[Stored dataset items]
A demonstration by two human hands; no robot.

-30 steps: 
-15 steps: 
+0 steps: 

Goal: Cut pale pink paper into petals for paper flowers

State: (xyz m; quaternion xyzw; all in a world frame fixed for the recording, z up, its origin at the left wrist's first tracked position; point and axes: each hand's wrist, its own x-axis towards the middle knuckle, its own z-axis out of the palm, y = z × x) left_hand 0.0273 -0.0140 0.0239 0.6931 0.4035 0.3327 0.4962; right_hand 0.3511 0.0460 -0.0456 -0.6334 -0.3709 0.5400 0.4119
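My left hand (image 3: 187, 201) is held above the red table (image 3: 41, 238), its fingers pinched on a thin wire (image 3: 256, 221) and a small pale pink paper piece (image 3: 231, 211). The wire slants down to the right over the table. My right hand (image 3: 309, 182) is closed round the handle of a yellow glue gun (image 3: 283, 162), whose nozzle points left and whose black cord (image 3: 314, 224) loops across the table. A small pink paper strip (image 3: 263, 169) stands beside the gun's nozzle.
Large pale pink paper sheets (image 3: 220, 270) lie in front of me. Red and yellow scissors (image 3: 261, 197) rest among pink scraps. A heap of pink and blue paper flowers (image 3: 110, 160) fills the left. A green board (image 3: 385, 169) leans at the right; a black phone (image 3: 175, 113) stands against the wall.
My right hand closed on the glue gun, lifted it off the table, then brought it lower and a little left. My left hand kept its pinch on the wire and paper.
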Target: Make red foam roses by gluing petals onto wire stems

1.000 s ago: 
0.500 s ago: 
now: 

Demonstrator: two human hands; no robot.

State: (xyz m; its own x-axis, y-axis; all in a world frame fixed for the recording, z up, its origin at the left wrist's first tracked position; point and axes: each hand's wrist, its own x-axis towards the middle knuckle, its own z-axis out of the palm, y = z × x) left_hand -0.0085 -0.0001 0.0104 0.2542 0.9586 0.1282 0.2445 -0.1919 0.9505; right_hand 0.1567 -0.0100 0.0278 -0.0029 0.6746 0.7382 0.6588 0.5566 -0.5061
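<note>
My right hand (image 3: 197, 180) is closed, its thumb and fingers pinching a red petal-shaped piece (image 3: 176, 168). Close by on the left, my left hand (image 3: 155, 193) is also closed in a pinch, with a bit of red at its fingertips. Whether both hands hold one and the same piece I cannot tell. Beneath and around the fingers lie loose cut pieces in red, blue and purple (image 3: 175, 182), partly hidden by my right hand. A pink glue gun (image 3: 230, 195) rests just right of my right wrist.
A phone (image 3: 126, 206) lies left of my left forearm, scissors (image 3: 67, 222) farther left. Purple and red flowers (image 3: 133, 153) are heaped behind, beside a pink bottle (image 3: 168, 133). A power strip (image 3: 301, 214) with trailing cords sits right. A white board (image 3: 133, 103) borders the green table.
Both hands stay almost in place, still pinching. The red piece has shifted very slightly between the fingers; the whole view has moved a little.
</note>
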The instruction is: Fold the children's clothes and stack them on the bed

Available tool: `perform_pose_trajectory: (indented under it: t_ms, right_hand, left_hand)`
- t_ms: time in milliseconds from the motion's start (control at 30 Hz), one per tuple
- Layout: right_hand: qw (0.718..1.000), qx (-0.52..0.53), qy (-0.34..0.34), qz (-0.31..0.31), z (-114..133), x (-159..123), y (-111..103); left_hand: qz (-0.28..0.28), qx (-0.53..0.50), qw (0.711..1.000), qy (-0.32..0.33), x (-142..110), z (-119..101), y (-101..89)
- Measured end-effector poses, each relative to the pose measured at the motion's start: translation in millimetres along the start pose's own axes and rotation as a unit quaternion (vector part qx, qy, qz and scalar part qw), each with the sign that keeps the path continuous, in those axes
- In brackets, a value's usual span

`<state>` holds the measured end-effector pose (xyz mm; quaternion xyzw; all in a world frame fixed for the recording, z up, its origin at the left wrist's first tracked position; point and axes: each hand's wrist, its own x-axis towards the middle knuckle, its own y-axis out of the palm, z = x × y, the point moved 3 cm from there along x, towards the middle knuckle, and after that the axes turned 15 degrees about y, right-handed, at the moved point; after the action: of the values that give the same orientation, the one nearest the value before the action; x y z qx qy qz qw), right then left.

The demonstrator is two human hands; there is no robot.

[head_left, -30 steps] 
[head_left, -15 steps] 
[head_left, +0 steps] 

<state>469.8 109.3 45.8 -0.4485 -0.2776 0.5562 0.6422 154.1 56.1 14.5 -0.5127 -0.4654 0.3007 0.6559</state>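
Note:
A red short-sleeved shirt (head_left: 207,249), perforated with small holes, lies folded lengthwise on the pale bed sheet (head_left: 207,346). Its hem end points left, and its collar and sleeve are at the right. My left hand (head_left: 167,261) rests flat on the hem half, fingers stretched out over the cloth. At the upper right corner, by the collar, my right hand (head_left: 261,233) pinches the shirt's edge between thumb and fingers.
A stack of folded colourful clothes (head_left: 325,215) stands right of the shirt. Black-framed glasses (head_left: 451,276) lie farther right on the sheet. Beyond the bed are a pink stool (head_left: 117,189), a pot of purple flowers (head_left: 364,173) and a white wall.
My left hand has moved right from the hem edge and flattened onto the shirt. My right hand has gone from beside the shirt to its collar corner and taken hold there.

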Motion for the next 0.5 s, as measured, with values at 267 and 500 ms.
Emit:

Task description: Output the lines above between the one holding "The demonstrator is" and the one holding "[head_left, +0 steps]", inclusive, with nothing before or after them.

Exercise answer:
The demonstrator is two human hands; there is no robot.

[head_left, -30 steps] 
[head_left, -15 steps] 
[head_left, +0 steps] 

That completes the output.